▶ _PROBLEM REQUIREMENTS_
Tally the lines in the entries where the string "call" appears, and write only the total.
····················
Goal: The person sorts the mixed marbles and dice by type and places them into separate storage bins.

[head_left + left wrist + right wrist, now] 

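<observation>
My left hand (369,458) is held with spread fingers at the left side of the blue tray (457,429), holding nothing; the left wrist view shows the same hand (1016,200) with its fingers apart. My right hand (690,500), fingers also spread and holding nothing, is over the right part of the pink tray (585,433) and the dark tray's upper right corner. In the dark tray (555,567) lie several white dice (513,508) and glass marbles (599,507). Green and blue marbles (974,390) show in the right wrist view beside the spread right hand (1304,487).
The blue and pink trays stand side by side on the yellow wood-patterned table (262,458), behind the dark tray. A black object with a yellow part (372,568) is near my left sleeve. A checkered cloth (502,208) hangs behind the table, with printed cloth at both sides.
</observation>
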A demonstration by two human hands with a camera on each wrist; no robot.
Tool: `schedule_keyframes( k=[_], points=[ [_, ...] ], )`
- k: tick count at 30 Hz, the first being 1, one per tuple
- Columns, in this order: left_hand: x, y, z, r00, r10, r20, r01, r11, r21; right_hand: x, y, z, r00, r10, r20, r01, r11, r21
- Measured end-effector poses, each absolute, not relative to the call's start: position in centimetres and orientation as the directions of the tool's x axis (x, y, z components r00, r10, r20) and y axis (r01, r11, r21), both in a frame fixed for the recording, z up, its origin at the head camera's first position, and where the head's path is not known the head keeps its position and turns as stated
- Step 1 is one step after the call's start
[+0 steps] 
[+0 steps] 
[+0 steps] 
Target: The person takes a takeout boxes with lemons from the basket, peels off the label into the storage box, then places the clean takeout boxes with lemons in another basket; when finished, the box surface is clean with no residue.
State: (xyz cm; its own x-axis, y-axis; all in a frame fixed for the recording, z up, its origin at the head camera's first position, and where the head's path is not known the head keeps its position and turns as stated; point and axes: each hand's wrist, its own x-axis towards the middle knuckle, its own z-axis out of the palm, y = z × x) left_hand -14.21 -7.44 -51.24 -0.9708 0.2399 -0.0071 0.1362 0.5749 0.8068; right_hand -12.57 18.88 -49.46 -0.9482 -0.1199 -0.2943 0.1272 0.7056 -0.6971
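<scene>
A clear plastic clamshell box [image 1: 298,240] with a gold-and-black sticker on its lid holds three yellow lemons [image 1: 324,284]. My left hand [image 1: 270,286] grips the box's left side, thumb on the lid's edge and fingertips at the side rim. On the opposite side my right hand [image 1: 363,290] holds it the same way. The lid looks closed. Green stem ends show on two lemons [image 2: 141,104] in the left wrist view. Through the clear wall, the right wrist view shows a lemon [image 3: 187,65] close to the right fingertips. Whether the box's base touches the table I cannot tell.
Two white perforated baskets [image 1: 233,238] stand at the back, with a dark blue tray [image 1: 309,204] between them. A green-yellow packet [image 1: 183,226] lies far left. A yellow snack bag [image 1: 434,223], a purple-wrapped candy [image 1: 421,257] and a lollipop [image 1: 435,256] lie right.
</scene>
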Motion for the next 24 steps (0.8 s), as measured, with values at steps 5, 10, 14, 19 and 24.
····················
▶ _RESPONSE AREA_
2